Source data:
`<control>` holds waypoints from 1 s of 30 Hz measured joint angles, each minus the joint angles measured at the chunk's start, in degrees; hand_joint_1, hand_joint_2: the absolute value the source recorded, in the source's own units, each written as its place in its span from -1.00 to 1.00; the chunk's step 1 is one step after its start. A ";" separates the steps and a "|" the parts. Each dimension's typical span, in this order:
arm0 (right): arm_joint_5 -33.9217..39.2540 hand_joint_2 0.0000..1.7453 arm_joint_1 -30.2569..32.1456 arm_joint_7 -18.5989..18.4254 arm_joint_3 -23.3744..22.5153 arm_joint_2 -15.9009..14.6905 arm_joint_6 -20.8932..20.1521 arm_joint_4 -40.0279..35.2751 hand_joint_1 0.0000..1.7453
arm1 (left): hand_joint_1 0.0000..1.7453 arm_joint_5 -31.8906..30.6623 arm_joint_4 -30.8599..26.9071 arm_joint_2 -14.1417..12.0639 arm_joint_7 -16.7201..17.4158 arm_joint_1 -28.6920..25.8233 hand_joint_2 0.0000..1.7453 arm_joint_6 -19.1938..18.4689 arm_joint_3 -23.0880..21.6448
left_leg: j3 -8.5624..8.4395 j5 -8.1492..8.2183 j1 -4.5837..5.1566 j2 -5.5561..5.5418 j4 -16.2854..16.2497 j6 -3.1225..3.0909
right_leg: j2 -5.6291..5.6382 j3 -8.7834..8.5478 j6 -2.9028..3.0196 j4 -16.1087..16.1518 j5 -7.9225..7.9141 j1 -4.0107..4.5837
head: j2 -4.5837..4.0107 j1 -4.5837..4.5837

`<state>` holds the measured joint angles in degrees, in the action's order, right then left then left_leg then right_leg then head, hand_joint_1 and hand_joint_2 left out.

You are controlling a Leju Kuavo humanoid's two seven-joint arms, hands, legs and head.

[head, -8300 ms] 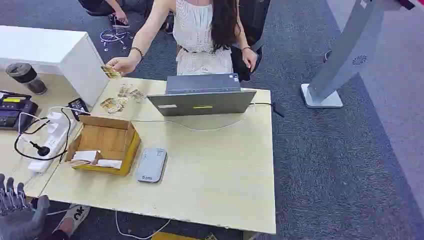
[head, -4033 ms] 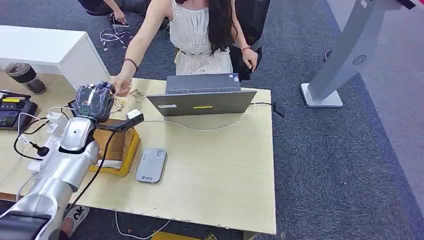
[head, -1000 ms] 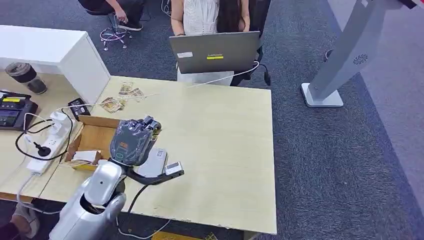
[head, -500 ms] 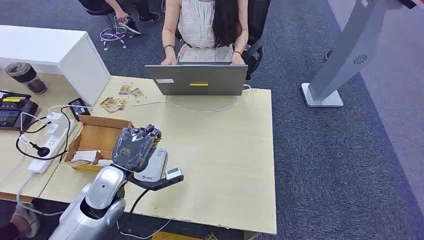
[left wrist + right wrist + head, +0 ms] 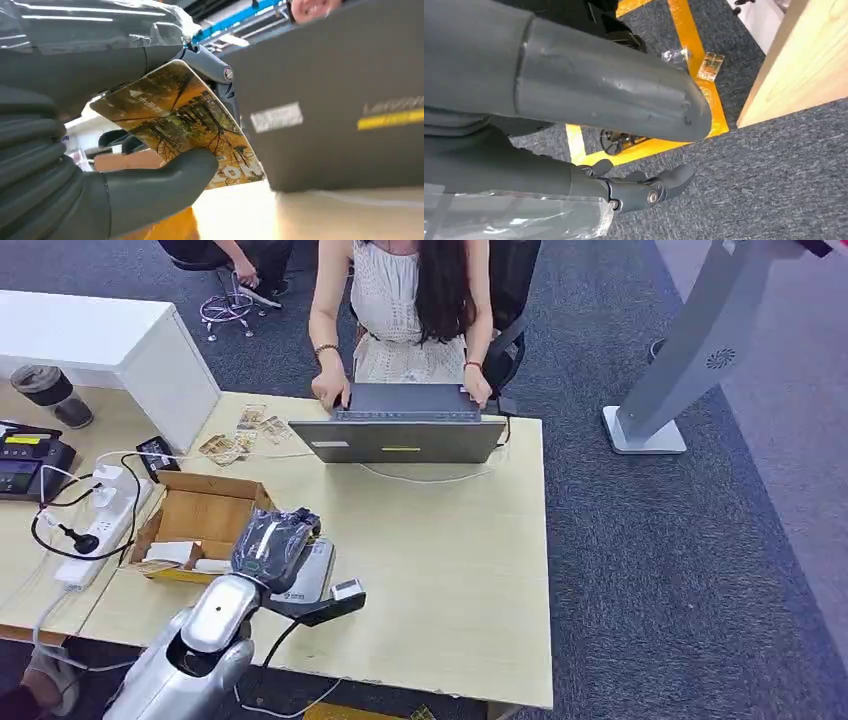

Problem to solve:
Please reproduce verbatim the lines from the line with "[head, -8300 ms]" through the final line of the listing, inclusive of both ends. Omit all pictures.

The answer:
[head, -8300 ms] 
[head, -4033 ms] 
[head, -1000 ms] 
[head, -500 ms] 
[left wrist + right wrist + head, +0 ms] 

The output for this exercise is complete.